The driver said, ‘Fellow was telling me the bank gets orders from the East. The orders were, ‘Make the land show profit or we’ll close you up.’‘

‘But where does it stop? Who can we shoot? I don’t aim to starve to death before I kill the man that’s starving me.’

‘I don’t know. Maybe there’s nobody to shoot. Maybe the thing isn’t men at all. Maybe like you said, the property’s doing it. Anyway I told you my orders.’

‘I got to figure’, the tenant said. ‘We all got to figure. There’s some way to stop this. It’s not like lightning or earthquakes. We’ve got a bad thing made by men, and by God that’s something we can change.’ The tenant sat in his doorway, and the driver thundered his engine and started off, tracks falling and curving, harrows combing, and the phalli of the seeder slipping into the ground. Across the dooryard the tractor cut, and the hard, foot-beaten ground was seeded field, and the tractor cut through again; the uncut space was ten feet wide. And back he came. The iron guard bit into the house-corner, crumbled the wall, and wrenched the little house from its foundation so that it fell sideways, crushed like a bug. And the driver was goggled and a rubber mask covered his nose and mouth. The tractor cut a straight line on, and the air and the ground vibrated with its thunder. The tenant man stared after it, his rifle in his hand. His wife was beside him, and the quiet children behind. And all of them stared after the tractor.
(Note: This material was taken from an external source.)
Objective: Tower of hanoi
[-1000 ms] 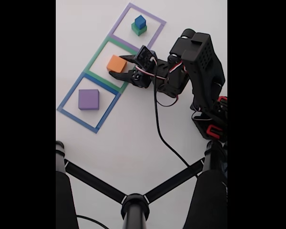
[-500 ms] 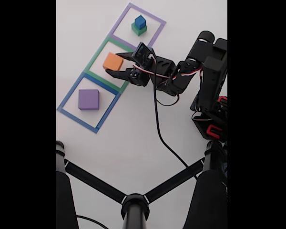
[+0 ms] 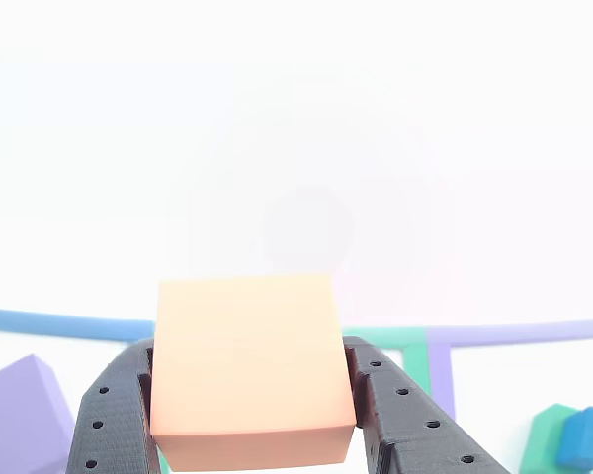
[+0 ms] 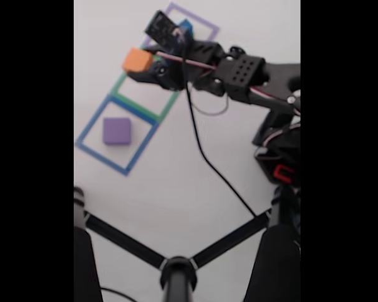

The images are all paintings and etchings from, and of, the Great Depression in America. They are from top down, Maynard Dixon, ‘Shapes of Fear’ (1930-32); Alexandre Hogue, ‘The Crucified Land’ (1939); Clyfford Still, ‘Gleaners’ (1936);  James Allen Lane, ‘Prayer for Rain’ (1938); Georgia O’Keefe, ‘Red Hills and Bones’ (1941); Mervin Jules, ‘Dispossessed’ (1938); Clare Leighton, ‘Bread Line’, (1932).

The image of The Grapes of Wrath is of the first edition in 1939.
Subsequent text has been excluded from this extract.